▶ [EXERCISE]
A bare number is required: the count of lines in the material below that hold the word "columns".
─── SUPPLIED INFORMATION
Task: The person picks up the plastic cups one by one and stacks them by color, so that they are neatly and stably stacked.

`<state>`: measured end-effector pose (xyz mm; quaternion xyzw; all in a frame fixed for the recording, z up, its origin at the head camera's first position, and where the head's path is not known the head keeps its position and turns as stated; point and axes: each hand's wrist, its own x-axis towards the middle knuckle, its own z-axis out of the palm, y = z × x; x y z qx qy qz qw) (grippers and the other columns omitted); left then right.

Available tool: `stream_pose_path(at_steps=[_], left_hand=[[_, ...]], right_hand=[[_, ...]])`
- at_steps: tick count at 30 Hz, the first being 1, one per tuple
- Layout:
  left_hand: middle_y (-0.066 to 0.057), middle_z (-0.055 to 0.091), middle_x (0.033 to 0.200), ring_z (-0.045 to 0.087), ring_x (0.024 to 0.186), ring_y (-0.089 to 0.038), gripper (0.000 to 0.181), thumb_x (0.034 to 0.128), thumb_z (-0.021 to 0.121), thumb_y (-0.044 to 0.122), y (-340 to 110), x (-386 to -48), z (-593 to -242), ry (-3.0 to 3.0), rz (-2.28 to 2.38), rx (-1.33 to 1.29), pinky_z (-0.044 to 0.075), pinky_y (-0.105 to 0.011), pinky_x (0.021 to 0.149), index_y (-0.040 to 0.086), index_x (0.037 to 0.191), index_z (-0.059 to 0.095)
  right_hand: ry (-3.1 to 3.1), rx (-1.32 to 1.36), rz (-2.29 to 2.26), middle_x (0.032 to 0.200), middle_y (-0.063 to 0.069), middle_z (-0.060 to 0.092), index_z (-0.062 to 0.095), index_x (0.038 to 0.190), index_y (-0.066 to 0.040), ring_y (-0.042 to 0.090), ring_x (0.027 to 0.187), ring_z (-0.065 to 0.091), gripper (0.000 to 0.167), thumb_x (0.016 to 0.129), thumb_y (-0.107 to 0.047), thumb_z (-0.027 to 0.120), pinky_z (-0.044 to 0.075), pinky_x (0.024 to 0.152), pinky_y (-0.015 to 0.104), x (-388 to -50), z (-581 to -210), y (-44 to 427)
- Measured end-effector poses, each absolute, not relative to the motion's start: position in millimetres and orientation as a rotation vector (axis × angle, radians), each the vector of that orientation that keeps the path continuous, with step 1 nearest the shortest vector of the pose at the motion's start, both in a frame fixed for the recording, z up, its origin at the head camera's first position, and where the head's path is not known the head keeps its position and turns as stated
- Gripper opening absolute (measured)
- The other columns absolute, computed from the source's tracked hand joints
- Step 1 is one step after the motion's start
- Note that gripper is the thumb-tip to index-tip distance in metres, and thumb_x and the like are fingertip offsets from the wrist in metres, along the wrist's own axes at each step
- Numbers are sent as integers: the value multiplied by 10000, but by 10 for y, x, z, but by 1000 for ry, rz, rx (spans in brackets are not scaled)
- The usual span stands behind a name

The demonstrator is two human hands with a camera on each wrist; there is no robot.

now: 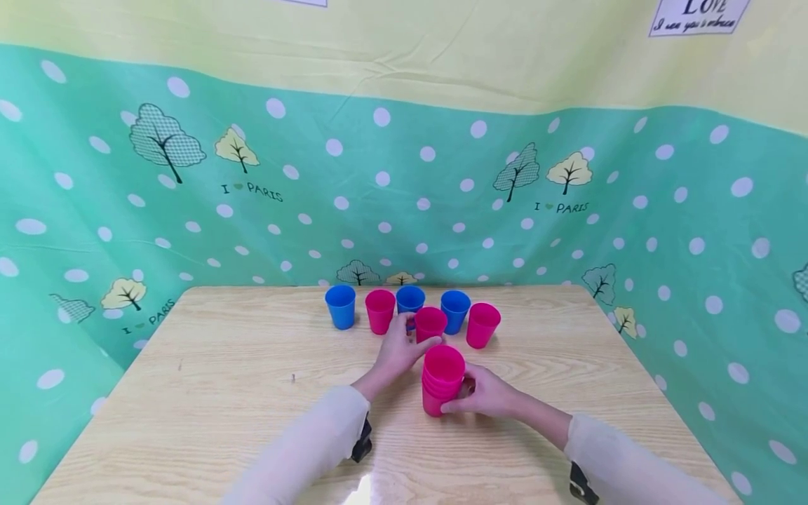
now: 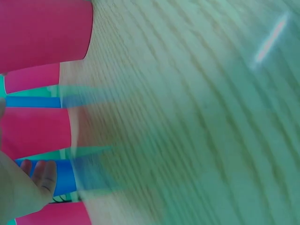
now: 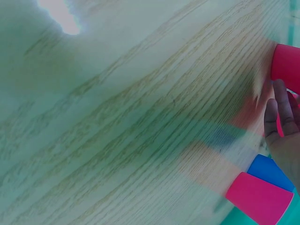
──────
▶ [ANSWER SECTION]
2